Pour l’instant, un mécanisme généralisé de surveillance utilisant des données de géolocalisation ne serait pas en place au Canada. Cependant, la Sûreté du Québec a affirmé qu’elle aurait recours à ces données pour retracer des personnes infectées posant un risque immédiat pour la population qui n’ont pu être retrouvées par d’autres moyens. Par le biais d’une demande aux fournisseurs de téléphonie, la Sûreté du Québec aurait accès seulement à la position actuelle du téléphone de ces personnes. Ces données ne seraient pas conservées.

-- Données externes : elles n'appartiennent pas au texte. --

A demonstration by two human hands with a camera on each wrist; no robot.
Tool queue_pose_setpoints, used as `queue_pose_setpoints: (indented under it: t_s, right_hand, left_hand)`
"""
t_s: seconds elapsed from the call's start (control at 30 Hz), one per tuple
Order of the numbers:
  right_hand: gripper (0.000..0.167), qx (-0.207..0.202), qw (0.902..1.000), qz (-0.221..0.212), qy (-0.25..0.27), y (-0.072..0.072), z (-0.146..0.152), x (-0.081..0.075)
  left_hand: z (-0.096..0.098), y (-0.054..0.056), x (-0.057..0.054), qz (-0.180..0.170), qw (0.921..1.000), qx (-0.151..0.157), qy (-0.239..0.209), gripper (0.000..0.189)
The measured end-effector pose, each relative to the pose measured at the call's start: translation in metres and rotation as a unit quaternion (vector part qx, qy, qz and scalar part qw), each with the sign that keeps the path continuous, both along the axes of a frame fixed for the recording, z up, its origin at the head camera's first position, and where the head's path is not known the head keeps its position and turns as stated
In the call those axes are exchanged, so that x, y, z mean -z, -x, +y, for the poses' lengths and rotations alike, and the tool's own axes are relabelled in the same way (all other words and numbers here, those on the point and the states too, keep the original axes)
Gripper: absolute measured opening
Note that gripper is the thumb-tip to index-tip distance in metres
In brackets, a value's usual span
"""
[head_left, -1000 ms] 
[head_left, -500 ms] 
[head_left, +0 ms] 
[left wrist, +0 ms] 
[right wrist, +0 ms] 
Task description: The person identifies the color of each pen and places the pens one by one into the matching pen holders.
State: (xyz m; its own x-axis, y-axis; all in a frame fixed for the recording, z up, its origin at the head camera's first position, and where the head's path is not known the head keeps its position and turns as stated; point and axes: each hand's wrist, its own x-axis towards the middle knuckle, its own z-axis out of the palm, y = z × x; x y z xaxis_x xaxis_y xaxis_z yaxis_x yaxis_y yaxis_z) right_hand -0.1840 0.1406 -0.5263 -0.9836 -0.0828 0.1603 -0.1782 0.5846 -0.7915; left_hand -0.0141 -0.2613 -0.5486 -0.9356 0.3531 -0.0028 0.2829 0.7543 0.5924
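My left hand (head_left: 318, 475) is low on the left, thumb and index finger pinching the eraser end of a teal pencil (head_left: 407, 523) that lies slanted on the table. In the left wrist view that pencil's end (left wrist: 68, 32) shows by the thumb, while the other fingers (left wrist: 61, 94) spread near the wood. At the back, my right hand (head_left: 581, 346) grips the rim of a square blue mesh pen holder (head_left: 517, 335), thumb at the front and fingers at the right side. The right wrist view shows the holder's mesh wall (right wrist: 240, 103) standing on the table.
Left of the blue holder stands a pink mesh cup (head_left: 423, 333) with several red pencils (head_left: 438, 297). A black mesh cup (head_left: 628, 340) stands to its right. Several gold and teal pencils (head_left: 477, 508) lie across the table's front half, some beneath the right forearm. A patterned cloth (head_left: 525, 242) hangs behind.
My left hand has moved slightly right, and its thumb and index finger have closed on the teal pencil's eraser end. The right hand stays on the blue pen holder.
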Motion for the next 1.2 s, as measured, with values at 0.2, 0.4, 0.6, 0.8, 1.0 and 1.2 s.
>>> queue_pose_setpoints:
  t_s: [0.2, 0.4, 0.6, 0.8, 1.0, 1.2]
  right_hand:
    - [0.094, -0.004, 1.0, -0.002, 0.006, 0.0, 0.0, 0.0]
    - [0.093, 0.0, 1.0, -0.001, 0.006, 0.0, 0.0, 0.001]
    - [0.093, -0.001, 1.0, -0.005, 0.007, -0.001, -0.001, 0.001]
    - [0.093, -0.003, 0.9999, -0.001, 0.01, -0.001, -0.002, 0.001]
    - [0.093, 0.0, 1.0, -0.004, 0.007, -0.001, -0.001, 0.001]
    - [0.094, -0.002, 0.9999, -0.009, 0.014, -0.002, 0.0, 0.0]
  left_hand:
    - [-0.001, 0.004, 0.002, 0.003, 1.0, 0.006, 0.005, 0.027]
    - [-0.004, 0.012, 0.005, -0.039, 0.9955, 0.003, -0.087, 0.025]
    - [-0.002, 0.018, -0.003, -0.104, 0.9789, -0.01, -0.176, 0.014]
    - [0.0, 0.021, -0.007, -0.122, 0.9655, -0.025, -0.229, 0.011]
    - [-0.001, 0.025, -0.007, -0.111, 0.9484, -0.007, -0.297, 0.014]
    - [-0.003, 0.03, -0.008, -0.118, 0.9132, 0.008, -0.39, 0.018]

Tout comme en Europe, les lois sur la protection des renseignements personnels sont toujours en vigueur en situation de crise sanitaire. Toutefois, tel que le rappelle la Commissariat à la protection de la vie privée du Canada,  lorsqu’un palier de gouvernement déclare une situation d’urgence publique, « les pouvoirs de collecte, d’utilisation et de communication de renseignements personnels pourraient être élargis davantage pour devenir très vastes. » C’est notamment le cas au Québec, où l’état d’urgence sanitaire a été déclaré le 13 mars dernier. En vertu de la Loi sur la santé publique, cela permet au gouvernement de collecter et de communiquer des renseignements personnels requis pour protéger la santé de la population. De plus, c’est en vertu de l’article 108 cette même loi que les services de police, dont la Sûreté du Québec, peuvent recourir aux données de géolocalisation pour identifier l’emplacement d’une personne infectée posant un risque immédiat pour la population.

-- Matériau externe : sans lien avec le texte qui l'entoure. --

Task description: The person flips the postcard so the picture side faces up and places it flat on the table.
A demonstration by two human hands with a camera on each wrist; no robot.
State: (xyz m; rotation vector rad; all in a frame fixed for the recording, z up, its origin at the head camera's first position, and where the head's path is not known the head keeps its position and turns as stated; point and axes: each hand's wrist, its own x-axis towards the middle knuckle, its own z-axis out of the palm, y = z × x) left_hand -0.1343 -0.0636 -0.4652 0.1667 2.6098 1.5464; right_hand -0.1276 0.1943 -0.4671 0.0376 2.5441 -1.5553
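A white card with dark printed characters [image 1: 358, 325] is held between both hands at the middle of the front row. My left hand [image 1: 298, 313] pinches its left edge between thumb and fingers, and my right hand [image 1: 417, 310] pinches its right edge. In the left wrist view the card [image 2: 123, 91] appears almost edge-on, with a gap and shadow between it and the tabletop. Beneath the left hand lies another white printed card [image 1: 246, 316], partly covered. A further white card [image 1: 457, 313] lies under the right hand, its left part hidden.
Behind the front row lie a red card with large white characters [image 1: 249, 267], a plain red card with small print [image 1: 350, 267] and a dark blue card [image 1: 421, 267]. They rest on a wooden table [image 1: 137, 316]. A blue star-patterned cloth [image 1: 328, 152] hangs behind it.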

Évidemment, la mise en place de mesures de surveillance telles que le recours aux données de géolocalisation soulève d’importants enjeux de vie privée. Dans la société démocratique dans laquelle nous vivons, il faut concilier vie privée et santé publique en s’assurant que les mesures mises en place soient proportionnelles. Le contexte actuel en est un exceptionnel ; on doit accepter des mesures imposant des limites aux droits fondamentaux qui seraient normalement impensables. Cependant, ces limites se doivent d’être temporaires et servir uniquement un objectif d’intérêt public. Elles ne doivent pas constituer une ouverture à des atteintes répétées à la vie privée. Il est ainsi essentiel que si le gouvernement décide de faire recours aux données de géolocalisation, ces données soient protégées adéquatement et soient détruites à la fin de cette situation.

Big Brother n’est donc pas à nos portes. Du moins, pas encore. Les mesures en place dans certains pays nous semblent si dystopiques qu’il serait impensable qu’on les applique ici aussi.

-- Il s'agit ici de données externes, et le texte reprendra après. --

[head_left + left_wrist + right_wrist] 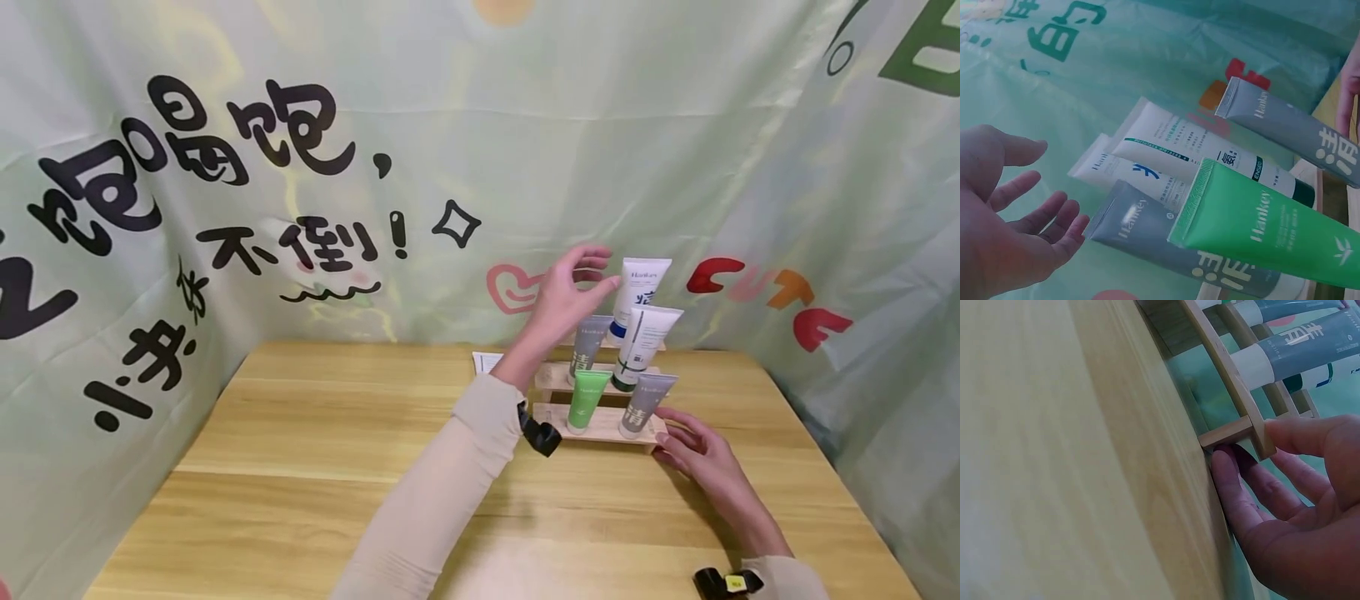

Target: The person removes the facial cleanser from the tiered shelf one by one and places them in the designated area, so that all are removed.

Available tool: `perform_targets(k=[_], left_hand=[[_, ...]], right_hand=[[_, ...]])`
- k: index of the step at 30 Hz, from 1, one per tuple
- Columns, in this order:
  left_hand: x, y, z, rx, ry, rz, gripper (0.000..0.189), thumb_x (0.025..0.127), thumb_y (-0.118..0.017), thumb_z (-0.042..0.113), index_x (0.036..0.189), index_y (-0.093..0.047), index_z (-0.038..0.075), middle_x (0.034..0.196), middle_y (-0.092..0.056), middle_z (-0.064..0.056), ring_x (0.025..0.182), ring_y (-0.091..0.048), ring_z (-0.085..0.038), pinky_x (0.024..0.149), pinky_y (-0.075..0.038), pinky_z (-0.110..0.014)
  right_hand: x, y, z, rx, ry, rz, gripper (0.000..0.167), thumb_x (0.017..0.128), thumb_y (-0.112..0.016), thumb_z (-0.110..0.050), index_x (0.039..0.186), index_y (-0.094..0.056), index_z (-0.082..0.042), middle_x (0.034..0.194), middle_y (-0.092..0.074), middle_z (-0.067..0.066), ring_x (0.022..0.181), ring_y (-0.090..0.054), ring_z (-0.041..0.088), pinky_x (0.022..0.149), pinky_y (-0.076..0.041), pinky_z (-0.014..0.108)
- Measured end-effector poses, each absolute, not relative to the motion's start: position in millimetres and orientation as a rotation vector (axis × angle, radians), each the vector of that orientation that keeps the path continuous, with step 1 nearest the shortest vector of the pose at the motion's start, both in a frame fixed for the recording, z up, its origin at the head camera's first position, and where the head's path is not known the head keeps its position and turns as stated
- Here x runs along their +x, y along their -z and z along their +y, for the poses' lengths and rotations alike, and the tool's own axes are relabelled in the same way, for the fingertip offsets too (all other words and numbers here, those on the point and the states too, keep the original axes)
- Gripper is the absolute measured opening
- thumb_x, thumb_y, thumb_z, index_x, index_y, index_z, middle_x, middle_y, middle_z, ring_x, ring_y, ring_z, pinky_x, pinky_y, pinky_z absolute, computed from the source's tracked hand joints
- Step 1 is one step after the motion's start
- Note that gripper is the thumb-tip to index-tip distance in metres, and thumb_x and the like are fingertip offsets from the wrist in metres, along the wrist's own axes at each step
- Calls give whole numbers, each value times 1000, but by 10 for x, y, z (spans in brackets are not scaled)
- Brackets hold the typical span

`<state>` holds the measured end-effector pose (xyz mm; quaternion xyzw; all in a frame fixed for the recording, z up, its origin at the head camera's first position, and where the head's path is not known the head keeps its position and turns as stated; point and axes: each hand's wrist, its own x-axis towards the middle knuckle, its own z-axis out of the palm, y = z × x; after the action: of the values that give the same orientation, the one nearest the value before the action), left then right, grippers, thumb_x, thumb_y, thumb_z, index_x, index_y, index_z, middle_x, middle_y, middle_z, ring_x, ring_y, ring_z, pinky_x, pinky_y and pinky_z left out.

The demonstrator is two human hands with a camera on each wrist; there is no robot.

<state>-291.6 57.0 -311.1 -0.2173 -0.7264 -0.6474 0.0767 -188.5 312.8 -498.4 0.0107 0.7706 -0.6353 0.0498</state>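
Note:
On the table stands a tiered wooden rack holding several cream tubes cap-down. The lowest tier bears a green tube and a grey tube. Behind them are another grey tube and a white tube with a dark green cap. A white tube with a blue cap stands at the back. Beside that tube is my left hand, fingers loosely bent and holding nothing; the left wrist view shows a gap to the tubes. My right hand pinches the rack's lower right end.
A white printed sheet lies at the rack's back left. Wood-grain table extends left and in front. A printed cloth hangs around the back and sides.

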Motion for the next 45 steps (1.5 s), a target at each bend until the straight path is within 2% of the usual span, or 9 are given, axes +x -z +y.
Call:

Cependant, des chercheurs québécois proposent une application qui géolocaliserait en temps réel les déplacements d’une personne afin d’évaluer sa probabilité d’avoir contracté le virus en fonction des endroits visités et des rencontres effectuées.  Selon Yoshua Bengio, le spécialiste de l’apprentissage profond derrière cette initiative, le développement de l’application va bon train et celle-ci pourrait être mise en ligne d’ici quelques semaines.

S’il nous faut saluer cet extraordinaire effort de collaboration au sein de la communauté scientifique, il est tout aussi essentiel de se questionner sur la proportionnalité et sur le caractère raisonnable d’une telle application, rappelant d’ailleurs beaucoup celle utilisée par le gouvernement chinois. Souhaitons-nous faire de la vie privée une autre victime de la COVID-19?

Ce contenu a été mis à jour le 10 avril 2020 à 13 h 04 min.